### [Action item]
The reply should contain each record below, returned exactly as given.

### [Records from a data source]
================================

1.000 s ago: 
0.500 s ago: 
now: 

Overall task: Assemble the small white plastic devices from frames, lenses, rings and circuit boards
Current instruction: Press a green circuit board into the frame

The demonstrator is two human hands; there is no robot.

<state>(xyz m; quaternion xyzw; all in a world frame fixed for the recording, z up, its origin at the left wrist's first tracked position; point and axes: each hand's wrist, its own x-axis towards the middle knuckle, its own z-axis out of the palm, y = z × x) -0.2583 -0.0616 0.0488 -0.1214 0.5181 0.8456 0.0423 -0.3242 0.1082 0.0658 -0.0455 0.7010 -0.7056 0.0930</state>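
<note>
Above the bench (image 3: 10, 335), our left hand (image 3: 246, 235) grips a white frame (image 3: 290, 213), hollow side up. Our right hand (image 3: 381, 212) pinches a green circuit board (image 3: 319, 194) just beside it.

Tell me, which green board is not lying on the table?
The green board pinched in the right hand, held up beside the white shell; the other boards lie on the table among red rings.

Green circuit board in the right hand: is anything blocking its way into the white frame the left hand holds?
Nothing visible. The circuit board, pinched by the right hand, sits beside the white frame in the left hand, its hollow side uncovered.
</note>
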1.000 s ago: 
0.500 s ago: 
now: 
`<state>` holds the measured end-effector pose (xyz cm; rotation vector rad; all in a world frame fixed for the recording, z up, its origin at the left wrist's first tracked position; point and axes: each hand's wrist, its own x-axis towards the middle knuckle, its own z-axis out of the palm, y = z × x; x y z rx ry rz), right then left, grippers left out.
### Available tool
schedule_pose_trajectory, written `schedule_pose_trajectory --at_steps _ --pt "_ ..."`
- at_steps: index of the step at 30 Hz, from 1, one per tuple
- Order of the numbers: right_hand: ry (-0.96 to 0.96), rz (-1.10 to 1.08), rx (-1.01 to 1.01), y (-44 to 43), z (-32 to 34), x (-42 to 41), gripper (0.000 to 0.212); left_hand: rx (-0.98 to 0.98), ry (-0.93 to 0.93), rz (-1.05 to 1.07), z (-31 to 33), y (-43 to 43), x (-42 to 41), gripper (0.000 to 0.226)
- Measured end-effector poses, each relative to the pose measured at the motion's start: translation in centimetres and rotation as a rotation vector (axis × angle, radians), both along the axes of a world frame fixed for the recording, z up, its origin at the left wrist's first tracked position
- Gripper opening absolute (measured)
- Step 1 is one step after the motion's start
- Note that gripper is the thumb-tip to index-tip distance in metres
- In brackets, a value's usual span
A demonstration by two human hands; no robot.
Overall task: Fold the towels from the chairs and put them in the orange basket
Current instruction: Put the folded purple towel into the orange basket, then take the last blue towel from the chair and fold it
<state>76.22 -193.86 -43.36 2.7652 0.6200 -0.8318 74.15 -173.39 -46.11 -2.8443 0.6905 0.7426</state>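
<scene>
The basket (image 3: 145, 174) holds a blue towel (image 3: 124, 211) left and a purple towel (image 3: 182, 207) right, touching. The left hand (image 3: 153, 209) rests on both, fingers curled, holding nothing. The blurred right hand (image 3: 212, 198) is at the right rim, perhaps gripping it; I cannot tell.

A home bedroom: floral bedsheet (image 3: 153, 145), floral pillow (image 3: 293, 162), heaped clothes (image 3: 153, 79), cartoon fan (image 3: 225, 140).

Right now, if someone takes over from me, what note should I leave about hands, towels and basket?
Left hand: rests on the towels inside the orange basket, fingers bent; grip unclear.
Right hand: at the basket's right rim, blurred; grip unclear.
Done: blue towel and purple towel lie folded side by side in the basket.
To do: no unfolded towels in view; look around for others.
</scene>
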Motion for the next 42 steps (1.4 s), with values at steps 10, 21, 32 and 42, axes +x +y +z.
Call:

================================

### [Result for this task]
1.000 s ago: 
0.500 s ago: 
now: 

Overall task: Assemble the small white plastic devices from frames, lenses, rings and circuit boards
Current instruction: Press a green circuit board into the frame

The demonstrator is two human hands; there is no robot.

<state>(xyz m; quaternion xyzw; all in a world frame fixed for the recording, z up, its origin at the left wrist's first tracked position; point and axes: each hand's wrist, its own x-axis towards the middle knuckle, its own z-axis out of the palm, y = z × x) -0.2583 -0.0616 0.0488 -0.1214 0.5181 0.8456 0.0423 -0.3242 0.1082 0.0658 -0.0455 0.7010 -0.7056 0.0930</state>
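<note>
Above the bench (image 3: 10, 335), our left hand (image 3: 246, 235) grips a white frame (image 3: 290, 213), hollow side up. Our right hand (image 3: 381, 212) pinches a green circuit board (image 3: 319, 194) just beside it.

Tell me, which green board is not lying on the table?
The green board pinched in the right hand, held up beside the white shell; the other boards lie on the table among red rings.

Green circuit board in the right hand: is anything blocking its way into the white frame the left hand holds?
Nothing visible. The circuit board, pinched by the right hand, sits beside the white frame in the left hand, its hollow side uncovered.
</note>
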1.000 s ago: 
0.500 s ago: 
now: 
`<state>` holds the measured end-effector pose (xyz cm; rotation vector rad; all in a world frame fixed for the recording, z up, its origin at the left wrist's first tracked position; point and axes: each hand's wrist, its own x-axis towards the middle knuckle, its own z-axis out of the palm, y = z × x; x y z rx ry rz), right then left, grippers left out.
### Available tool
schedule_pose_trajectory, written `schedule_pose_trajectory --at_steps _ --pt "_ ..."`
- at_steps: index of the step at 30 Hz, from 1, one per tuple
- Order of the numbers: right_hand: ry (-0.96 to 0.96), rz (-1.10 to 1.08), rx (-1.01 to 1.01), y (-44 to 43), z (-32 to 34), x (-42 to 41), gripper (0.000 to 0.212); left_hand: rx (-0.98 to 0.98), ry (-0.93 to 0.93), rz (-1.05 to 1.07), z (-31 to 33), y (-43 to 43), x (-42 to 41), gripper (0.000 to 0.226)
- Measured end-effector poses, each relative to the pose measured at the motion's start: translation in centimetres and rotation as a rotation vector (axis × angle, radians), both along the axes of a world frame fixed for the recording, z up, its origin at the left wrist's first tracked position
- Gripper opening absolute (measured)
- Step 1 is one step after the motion's start
- Note that gripper is the thumb-tip to index-tip distance in metres
- In brackets, a value's usual span
A demonstration by two human hands; no robot.
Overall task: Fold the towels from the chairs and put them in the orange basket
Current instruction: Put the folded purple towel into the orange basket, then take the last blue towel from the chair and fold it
<state>76.22 -193.86 -43.36 2.7652 0.6200 -0.8318 74.15 -173.39 -46.11 -2.8443 0.6905 0.7426</state>
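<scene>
The basket (image 3: 145, 174) holds a blue towel (image 3: 124, 211) left and a purple towel (image 3: 182, 207) right, touching. The left hand (image 3: 153, 209) rests on both, fingers curled, holding nothing. The blurred right hand (image 3: 212, 198) is at the right rim, perhaps gripping it; I cannot tell.

A home bedroom: floral bedsheet (image 3: 153, 145), floral pillow (image 3: 293, 162), heaped clothes (image 3: 153, 79), cartoon fan (image 3: 225, 140).

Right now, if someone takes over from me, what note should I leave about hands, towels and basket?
Left hand: rests on the towels inside the orange basket, fingers bent; grip unclear.
Right hand: at the basket's right rim, blurred; grip unclear.
Done: blue towel and purple towel lie folded side by side in the basket.
To do: no unfolded towels in view; look around for others.
</scene>
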Motion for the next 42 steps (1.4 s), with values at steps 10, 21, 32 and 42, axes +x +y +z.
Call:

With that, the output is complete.